Überdurchschnittlich stark waren die Stellenstreichungen im privaten Bankgewerbe. Hier ging die Zahl der Beschäftigten um vier Prozent auf rund 182.000 zurück. Wegen der schwierigen Marktentwicklung seien insbesondere Stellen bei Vertretungen und Tochtergesellschaften der Institute im Ausland gestrichen worden, berichtete der Verband. Auch der anhaltende Konsolidierungstrend in der Branche hinterlasse seine Spuren.

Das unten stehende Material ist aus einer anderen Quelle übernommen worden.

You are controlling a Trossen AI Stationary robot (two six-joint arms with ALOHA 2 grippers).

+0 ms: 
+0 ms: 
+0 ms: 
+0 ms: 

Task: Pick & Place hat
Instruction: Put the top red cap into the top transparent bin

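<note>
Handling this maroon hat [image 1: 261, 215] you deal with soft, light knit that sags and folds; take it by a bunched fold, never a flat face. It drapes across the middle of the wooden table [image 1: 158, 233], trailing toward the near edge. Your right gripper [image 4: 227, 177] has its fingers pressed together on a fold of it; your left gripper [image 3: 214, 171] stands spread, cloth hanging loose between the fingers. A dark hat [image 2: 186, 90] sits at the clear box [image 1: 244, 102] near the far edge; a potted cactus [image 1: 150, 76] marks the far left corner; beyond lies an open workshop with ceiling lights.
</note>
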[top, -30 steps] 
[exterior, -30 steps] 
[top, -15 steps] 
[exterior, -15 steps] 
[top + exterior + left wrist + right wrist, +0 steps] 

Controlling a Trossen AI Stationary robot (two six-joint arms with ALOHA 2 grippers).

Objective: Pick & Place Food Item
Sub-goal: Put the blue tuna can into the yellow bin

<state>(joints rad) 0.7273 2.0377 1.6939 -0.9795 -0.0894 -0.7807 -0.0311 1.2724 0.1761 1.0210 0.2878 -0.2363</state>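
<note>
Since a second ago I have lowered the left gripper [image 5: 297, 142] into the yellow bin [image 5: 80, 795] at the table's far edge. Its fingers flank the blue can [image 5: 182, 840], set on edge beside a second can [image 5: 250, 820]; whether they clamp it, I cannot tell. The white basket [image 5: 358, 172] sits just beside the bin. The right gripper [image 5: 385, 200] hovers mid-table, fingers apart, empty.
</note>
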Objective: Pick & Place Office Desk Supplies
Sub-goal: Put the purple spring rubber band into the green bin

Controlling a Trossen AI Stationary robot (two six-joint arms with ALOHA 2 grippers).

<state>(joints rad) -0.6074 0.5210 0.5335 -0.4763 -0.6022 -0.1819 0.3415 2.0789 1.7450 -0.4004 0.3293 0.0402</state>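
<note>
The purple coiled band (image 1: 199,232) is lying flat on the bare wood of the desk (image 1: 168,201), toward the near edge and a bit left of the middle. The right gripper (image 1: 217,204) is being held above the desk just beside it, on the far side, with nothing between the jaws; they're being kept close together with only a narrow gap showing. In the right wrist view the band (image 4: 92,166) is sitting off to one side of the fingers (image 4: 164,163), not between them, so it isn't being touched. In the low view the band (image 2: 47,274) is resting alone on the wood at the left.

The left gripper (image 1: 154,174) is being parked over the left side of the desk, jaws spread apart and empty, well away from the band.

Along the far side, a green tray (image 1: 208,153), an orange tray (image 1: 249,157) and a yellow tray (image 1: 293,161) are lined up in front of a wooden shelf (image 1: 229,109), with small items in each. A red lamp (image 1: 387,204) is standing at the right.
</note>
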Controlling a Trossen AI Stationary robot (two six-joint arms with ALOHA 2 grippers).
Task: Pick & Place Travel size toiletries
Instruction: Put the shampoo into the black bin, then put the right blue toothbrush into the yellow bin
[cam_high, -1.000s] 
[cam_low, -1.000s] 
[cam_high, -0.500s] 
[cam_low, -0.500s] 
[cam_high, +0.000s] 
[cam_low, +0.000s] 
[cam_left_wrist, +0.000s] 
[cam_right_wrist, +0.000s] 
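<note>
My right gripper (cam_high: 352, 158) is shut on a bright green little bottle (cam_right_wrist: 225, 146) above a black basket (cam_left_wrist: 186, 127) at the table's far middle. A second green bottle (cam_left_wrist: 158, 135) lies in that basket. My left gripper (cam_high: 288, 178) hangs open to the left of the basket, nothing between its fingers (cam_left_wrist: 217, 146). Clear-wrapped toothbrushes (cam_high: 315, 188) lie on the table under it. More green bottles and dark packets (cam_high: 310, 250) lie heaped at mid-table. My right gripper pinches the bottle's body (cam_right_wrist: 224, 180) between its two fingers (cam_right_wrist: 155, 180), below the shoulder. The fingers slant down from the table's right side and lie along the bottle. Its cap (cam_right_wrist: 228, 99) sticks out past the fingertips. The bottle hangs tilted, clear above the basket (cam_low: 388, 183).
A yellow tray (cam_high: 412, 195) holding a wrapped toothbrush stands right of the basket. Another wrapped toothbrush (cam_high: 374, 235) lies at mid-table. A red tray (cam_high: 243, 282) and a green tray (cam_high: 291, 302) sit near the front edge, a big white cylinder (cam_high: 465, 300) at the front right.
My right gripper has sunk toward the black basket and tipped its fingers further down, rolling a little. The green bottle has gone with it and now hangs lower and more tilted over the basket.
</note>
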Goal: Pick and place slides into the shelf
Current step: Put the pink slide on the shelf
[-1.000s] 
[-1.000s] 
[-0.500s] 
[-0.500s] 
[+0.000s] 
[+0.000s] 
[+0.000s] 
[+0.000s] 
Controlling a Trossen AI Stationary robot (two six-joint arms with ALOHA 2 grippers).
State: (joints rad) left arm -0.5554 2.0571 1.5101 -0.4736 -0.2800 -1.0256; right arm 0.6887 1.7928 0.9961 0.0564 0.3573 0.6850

Die Banken-Arbeitgeber betonten, dass der Stellenabbau wie in der Vergangenheit sozialverträglich gestaltet worden sei. So hätten die Institute nicht nur die Fluktuation, sondern verstärkt Instrumente zum vorzeitigen Ausscheiden aus dem Berufsleben genutzt, insbesondere Altersteilzeit-Modelle.
Immer weniger Beschäftigte
Die Zahl der Bankbeschäftigten sank nach Angaben von AGV-Geschäftsführer Carsten Rogge-Strang in den vergangenen Jahren kontinuierlich. 1994 hatte die Branche noch 780.000 Mitarbeiter. Auch im laufenden Jahr rechnen die Privatbanken nach Verbandsangaben nicht zuletzt im Zuge des Zusammenschlusses von Dresdner und Commerzbank mit weiteren Arbeitsplatzverlusten.